Ni el gobierno estatal ni las autoridades condales quisieron dinero federal para reparar infraestructura de comunicaciones, como este puente. Y entre acusaciones de malgasto, el dinero fue a otra parte.
Lo del malgasto puede ser relativo porque siempre hay un criterio político para decidir si el dinero está mejor o peor empleado en una actividad o en otra. Sin embargo, negarse rotundamente a que el gobierno federal inviertiera en una infraestructura antigua como el puente de Key Byscaine fue irresponsable y peligroso.
El gobierno condal pudo haber sido mucho más diligente en identificar y corregir el peligro de la tragedia anunciada que supone un puente cayéndose literalmente a trozos.
En el 2008, tras una inspección, el departamento estatal de transporte calificó el puente de Bear Bridge como estructuralmente peligroso. Pasaron cuatro años y cruzaron el puente unos cuarenta millones de automóviles y camiones, sin que nadie hiciera nada por reparar el daño estructural, porque vivimos en un condado donde invertir en infraestructuras públicas de transporte es un anatema.
La incapacidad de quienes nos gobiernan afecta la calidad de vida de miles de personas que tienen que utilizar el puente para entrar y salir de Key Biscayne todos los días y puede costarnos millones de dólares si entorpece el torneo de tenis internacional que se celebra en el cayo todos los años.
El general Dwight Eisenhower no había llegado a la presidencia cuando se construyó el puente de Key Biscayne.

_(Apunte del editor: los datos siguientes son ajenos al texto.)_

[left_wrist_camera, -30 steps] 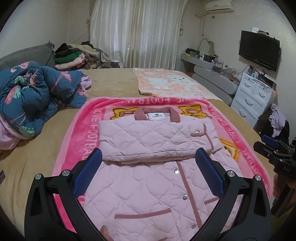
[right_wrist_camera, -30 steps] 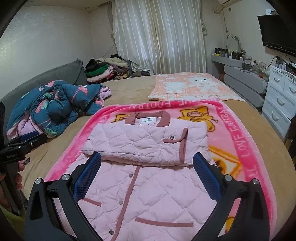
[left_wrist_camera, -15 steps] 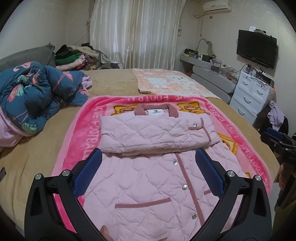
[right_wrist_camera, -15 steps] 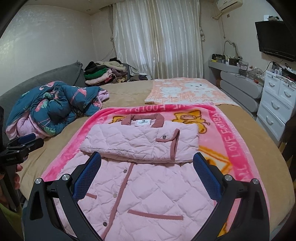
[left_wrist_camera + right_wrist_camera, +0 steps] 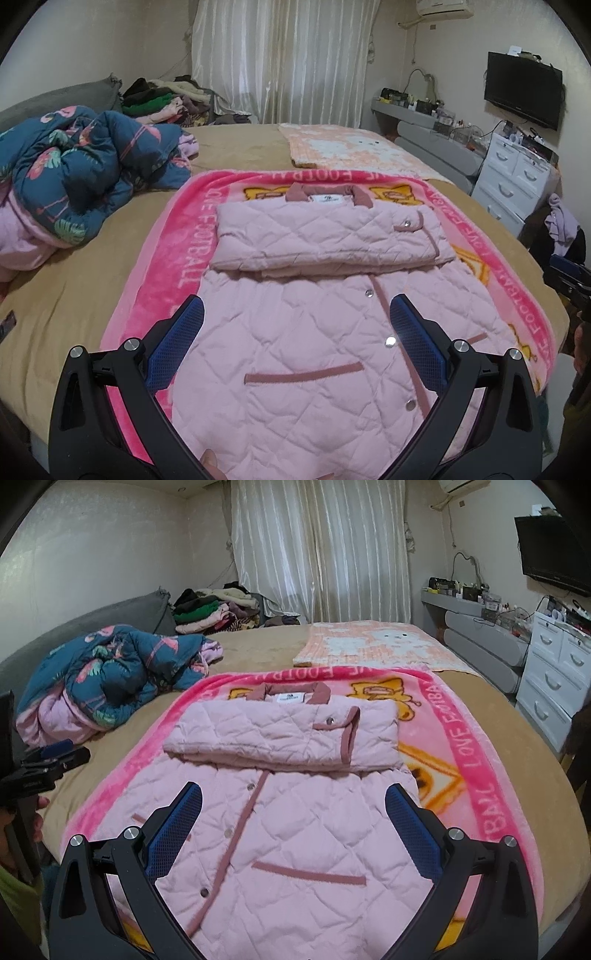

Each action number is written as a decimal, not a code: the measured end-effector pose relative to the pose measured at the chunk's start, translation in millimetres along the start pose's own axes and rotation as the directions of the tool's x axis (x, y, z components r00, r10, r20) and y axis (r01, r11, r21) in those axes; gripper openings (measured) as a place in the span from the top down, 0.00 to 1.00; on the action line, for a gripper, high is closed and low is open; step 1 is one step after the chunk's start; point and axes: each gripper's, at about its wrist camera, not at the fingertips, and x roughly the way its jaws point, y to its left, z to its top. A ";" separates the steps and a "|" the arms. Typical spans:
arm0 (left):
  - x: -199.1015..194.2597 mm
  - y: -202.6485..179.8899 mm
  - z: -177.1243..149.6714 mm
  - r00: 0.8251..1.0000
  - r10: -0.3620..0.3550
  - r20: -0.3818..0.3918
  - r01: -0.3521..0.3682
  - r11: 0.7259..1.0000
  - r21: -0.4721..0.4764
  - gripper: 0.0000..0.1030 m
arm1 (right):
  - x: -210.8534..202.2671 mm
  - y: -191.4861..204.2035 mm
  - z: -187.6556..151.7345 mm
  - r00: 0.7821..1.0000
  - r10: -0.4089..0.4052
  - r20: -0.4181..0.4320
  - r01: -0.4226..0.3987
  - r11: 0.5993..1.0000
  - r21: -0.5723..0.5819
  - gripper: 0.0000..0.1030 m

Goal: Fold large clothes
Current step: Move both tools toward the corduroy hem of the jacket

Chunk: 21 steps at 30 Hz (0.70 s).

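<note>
Both hand-held grippers backed off; blanket (image 5: 466,738) reads "LOVE FOOTBALL".

1. A pale pink quilted jacket (image 5: 317,332) is showing diamond stitching, dusty-rose trim and collar, and silver snap buttons.
2. A hot pink blanket (image 5: 162,273) under it is displaying white lettering and orange-yellow cartoon figures.
3. A tan bedspread (image 5: 258,642) is covering the bed in one plain colour.
4. A crumpled quilt (image 5: 74,173) is showing dark teal fabric with pink flamingos and green leaves, and a light pink lining.
5. A peach-orange blanket (image 5: 373,646) is bearing white cartoon animals.
6. The left gripper (image 5: 295,328) and right gripper (image 5: 293,806) are showing black frames with blue textured pads.
7. The curtains (image 5: 321,550) are hanging white with vertical stripes.
8. The drawers (image 5: 554,672) are looking white.
</note>
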 end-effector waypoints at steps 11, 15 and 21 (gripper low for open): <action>13.8 10.6 -39.8 0.998 0.023 -0.063 -0.025 0.999 -0.027 0.08 | 5.2 -7.4 -29.6 1.000 -0.008 -0.030 0.008 1.000 -0.013 0.04; 16.9 11.3 -52.6 0.996 0.037 -0.082 -0.039 0.999 -0.017 0.08 | 7.0 -9.6 -40.6 0.999 -0.001 -0.045 0.000 1.000 -0.015 0.04; 22.5 17.5 -71.3 0.991 0.060 -0.123 -0.062 0.998 -0.009 0.08 | 9.3 -20.3 -56.1 0.997 -0.008 -0.077 0.008 1.000 -0.004 0.04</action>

Como militar, Eisenhower dirigió la invasión de Normandía, como presidente también fue un gran estratega. Uno de sus principales legados fue la construcción del sistema de carreteras interestatales que conecta a todo el país. La red de 47,182 millas costó unos $425 mil millones en lo que comúnmente se considera el programa de obras públicas más monumental desde la construcción de las pirámides de Egipto.
El sistema de carreteras interestatales consolidó el comercio y estimuló una bonanza económica sin precedentes que convirtió a Estados Unidos en una superpotencia con la mejor calidad de vida del planeta.
Si mal no recuerdo, el presidente Eisenhower era republicano y en 1956 congresistas de ambos partidos votaron a favor de su ambicioso y costoso plan de carreteras porque entendieron que los puentes unen y que de la unión nace la fuerza y el progreso. Desgraciadamente en nuestro rincón del mundo impera otro criterio y quienes nos gobiernan dejan caer los puentes. No nos quejemos luego si cada día somos más pobres y nuestra calidad de vida es peor.